Edit: Just saw that someone before me expressed the same sentiment, in almost exactly the same way. Clearly, great minds think alike!


----------



## SaraD (Apr 11, 2014)

Good luck! I'm really interested in your results


----------



## AngelaQuarles (Jun 22, 2014)

Quick update:

Rank is now #2029 overall and it's #12 in time travel romance, woohoo! Just some rough numbers, but can't yet analyze sources:

Amazon sales yesterday: 124
Today so far: 58

37 mailing list signups so far

Honestly I think a lot of this was from the awesome multi-author facebook party I held yesterday.

I also added a $5/day facebook ad to the expenses column and it's already doing well


----------



## AngelaQuarles (Jun 22, 2014)

Updated bottom of OP with latest results. Unexpected kink in my campaign--the giant in my subgenre--Diana Gabaldon--dropped a new release yesterday  

Facebook ad is working out well. As always, it seems like the evocative photo pulled from their shutterstock wins again over my nice custom ad with book cover and wordage. I've got that ad set at $5/day and it's now averaging .08/click with a relevancy of 10.

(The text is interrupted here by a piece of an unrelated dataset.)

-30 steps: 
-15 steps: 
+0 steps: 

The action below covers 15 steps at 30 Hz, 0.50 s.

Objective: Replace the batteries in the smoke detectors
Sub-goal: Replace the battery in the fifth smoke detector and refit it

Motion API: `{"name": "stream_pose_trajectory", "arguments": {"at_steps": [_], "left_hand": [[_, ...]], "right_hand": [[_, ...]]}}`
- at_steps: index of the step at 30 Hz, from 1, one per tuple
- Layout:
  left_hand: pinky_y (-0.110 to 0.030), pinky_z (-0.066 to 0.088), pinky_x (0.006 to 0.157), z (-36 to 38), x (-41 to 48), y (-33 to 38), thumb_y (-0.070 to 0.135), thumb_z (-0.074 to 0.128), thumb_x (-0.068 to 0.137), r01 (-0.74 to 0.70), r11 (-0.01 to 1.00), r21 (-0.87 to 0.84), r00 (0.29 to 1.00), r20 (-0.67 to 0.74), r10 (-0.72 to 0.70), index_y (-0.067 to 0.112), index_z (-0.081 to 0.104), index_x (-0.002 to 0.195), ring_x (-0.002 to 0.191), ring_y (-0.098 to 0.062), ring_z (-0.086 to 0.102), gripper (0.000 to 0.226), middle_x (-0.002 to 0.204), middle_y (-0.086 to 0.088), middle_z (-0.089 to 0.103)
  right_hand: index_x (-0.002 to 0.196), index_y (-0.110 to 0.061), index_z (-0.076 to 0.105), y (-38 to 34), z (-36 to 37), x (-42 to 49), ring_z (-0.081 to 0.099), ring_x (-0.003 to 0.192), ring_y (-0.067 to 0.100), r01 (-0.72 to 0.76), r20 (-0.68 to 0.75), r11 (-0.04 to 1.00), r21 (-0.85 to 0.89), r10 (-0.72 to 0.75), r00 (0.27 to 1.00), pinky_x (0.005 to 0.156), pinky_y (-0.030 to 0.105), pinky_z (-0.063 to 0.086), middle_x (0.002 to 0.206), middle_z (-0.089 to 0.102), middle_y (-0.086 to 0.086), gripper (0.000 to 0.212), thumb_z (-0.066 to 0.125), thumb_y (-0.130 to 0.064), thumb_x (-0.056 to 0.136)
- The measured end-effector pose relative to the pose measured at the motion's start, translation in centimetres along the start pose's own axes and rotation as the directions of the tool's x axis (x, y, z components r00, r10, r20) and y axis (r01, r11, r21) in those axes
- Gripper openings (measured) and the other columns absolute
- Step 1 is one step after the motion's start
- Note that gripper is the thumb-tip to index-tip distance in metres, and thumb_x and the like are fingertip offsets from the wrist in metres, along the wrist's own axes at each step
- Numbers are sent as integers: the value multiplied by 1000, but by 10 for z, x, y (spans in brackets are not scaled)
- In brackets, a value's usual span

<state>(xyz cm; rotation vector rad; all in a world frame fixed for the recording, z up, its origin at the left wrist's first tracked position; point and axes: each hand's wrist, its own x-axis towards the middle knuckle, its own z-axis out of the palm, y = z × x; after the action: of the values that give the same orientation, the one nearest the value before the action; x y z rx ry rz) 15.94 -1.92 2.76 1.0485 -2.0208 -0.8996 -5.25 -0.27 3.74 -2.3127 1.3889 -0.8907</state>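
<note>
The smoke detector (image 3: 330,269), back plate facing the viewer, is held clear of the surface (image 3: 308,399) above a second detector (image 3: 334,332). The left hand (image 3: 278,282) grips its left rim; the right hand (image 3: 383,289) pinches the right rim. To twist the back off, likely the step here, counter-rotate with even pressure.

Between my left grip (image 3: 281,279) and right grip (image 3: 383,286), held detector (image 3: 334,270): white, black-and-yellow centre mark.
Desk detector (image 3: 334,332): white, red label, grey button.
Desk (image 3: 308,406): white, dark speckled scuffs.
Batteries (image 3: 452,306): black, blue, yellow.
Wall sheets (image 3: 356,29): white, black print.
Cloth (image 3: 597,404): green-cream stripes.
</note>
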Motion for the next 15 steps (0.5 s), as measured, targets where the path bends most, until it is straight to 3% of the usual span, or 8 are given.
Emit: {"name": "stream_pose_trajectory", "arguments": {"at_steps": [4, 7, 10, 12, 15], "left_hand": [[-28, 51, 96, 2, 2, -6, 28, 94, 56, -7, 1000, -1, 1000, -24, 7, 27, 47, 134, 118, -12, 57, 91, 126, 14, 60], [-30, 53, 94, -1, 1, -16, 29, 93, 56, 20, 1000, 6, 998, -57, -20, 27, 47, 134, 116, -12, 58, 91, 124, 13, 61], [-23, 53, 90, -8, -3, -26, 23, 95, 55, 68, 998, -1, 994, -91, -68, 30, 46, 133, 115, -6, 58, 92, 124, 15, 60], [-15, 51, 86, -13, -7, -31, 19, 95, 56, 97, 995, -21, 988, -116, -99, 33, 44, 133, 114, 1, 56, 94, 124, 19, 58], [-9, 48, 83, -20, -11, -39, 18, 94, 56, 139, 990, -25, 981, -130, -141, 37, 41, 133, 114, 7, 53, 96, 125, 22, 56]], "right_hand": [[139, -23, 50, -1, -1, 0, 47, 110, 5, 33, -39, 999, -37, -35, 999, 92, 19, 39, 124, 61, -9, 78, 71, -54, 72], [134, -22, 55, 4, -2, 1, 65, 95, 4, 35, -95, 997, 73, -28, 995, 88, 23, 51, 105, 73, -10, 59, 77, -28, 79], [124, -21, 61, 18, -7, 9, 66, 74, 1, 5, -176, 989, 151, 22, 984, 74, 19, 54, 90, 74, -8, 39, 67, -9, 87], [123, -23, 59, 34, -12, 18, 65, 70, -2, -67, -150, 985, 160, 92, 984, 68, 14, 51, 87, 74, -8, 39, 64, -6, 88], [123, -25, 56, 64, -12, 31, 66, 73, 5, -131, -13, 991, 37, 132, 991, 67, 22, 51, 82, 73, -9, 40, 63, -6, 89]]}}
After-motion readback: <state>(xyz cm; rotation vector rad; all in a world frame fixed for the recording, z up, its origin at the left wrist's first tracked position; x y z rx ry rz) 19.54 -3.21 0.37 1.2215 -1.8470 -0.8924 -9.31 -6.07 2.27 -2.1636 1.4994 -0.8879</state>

Today's big ad is GenrePulse

And then tomorrow is the big day! I feel like I've got a good wave built up in anticipation of the Bub Spike?


----------



## GhostGirlWriter (Jul 14, 2015)

Good luck, Angela. The Diana Gabaldon book may give you a boost since people will be looking for time travel.


----------



## AngelaQuarles (Jun 22, 2014)

GhostGirlWriter said:


> Good luck, Angela. The Diana Gabaldon book may give you a boost since people will be looking for time travel.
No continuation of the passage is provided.